Et il cite les paroles du docteur Urquhart :

« Subdiviser un homme, c’est l’exécuter, s’il a mérité une sentence de mort ; c’est l’assassiner, s’il ne la mérite pas. La subdivision du travail est l’assassinat d’un peuple. »

Mais rien, je crois, n’est comparable à la force tranquille et cruelle des expressions de Mœser, à cette atrophie systématique, qui prend à l’ouvrier tous ses sens, sauf le sens spécial de son travail spécial, et qui le réduit ainsi à être l’esclave éternel du sens unique qui lui a été laissé.

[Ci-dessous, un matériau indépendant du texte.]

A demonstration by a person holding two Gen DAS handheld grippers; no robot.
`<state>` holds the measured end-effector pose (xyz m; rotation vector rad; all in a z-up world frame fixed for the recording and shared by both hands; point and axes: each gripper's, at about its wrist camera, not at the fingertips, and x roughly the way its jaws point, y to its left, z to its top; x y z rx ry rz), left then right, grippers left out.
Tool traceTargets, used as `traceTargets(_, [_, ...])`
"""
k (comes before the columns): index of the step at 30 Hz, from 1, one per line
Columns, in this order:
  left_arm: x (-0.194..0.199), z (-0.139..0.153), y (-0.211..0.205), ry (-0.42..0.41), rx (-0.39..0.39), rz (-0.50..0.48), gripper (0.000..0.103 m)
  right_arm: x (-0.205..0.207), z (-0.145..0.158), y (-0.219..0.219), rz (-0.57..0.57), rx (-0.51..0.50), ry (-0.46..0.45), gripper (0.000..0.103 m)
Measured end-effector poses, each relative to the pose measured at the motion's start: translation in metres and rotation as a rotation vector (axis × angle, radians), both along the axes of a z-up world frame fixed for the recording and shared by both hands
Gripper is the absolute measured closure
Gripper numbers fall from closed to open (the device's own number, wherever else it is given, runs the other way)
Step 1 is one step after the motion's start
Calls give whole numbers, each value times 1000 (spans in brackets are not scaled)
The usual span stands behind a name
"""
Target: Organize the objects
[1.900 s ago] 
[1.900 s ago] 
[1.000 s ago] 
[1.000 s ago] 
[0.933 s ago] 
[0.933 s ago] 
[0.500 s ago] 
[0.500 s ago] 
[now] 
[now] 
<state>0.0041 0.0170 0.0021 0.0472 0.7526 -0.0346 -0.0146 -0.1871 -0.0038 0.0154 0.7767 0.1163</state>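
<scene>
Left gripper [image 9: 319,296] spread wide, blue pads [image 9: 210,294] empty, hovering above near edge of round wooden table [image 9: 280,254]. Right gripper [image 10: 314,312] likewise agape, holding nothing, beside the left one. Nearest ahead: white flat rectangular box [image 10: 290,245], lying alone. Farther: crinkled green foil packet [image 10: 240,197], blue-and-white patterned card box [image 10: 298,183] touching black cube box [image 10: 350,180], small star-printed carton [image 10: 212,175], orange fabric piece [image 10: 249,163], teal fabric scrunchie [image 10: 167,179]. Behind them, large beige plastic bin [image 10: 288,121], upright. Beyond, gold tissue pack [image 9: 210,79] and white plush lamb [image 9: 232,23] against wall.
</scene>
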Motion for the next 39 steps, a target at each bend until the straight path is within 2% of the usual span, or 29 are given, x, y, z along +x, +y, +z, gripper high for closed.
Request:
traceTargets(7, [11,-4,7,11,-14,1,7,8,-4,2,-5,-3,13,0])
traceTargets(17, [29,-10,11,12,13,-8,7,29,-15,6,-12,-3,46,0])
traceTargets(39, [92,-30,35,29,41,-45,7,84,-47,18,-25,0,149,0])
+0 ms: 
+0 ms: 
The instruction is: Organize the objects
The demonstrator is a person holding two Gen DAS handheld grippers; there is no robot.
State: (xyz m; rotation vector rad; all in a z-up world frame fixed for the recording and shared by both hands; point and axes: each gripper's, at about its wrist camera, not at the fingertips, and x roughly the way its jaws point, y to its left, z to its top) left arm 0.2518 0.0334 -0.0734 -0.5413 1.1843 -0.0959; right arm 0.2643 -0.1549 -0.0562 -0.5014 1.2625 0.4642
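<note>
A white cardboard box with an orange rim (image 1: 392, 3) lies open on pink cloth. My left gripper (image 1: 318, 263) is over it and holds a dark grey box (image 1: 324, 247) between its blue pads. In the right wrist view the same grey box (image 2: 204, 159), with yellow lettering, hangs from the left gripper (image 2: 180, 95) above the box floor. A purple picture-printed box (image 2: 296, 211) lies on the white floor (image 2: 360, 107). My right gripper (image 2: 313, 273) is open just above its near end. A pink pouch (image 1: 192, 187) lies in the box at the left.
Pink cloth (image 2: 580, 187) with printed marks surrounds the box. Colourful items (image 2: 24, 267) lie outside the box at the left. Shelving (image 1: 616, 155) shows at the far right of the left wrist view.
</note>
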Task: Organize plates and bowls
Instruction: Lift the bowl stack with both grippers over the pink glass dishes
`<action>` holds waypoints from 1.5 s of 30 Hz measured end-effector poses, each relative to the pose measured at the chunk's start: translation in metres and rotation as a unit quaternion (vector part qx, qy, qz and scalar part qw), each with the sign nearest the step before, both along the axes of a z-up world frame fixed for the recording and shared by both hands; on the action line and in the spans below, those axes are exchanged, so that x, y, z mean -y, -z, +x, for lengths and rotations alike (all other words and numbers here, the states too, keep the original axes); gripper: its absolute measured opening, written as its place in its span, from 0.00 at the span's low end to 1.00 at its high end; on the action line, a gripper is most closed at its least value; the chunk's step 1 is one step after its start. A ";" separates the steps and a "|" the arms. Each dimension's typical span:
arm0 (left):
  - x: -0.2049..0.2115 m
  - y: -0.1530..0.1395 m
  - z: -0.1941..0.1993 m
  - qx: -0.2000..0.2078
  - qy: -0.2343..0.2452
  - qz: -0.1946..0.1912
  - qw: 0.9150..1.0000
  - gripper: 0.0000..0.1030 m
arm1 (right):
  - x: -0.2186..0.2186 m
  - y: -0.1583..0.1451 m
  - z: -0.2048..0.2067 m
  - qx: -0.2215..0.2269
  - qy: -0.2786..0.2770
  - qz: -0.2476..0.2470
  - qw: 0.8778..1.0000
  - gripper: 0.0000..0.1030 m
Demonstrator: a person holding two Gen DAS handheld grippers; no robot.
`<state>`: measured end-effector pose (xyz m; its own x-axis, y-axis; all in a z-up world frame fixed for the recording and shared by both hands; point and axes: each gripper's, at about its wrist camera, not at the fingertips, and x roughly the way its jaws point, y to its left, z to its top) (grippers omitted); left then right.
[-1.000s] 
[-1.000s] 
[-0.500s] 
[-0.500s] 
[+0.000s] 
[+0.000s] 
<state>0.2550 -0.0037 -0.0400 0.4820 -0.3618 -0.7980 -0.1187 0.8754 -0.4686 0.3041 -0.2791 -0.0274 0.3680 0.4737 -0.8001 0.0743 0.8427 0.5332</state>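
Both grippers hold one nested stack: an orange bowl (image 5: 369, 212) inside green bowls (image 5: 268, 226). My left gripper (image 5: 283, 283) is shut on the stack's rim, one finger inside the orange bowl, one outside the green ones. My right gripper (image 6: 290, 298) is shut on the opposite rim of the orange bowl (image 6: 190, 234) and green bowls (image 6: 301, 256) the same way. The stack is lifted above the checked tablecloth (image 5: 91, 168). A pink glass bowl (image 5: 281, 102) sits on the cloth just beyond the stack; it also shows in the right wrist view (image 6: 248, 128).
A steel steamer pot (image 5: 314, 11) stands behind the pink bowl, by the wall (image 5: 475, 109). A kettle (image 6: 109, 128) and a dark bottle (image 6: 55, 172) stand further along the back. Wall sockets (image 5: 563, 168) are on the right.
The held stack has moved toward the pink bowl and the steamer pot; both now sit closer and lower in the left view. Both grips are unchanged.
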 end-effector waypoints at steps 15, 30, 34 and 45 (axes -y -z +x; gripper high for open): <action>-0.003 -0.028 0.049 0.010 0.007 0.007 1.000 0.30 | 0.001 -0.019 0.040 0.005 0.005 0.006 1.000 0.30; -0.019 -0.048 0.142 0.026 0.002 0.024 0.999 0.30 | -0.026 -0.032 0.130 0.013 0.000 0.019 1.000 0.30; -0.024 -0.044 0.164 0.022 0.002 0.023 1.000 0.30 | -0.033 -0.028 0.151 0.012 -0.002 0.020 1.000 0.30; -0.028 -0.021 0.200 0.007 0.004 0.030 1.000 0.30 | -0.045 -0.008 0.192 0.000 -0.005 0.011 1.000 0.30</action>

Ce qui épouvante, c’est la sérénité avec laquelle Mœser accepte ce parti pris industriel de détérioration, de mutilation de l’humanité, cette déformation monstrueuse et voulue de la nature humaine. S’il demande que les capitalistes allemands procèdent avec plus de prudence et de lenteur, ce n’est pas pour qu’ils puissent éduquer les ouvriers plus doucement : c’est pour qu’ils ne s’engagent pas dans leur difficile entreprise avant que cette éducation, si l’on ose l’appeler ainsi, soit assez poussée. Mais comment Mœser aurait-il pu avoir cette conception de la vie si déjà l’Allemagne n’était pas entrée à fond et d’un mouvement rapide dans la période manufacturière ?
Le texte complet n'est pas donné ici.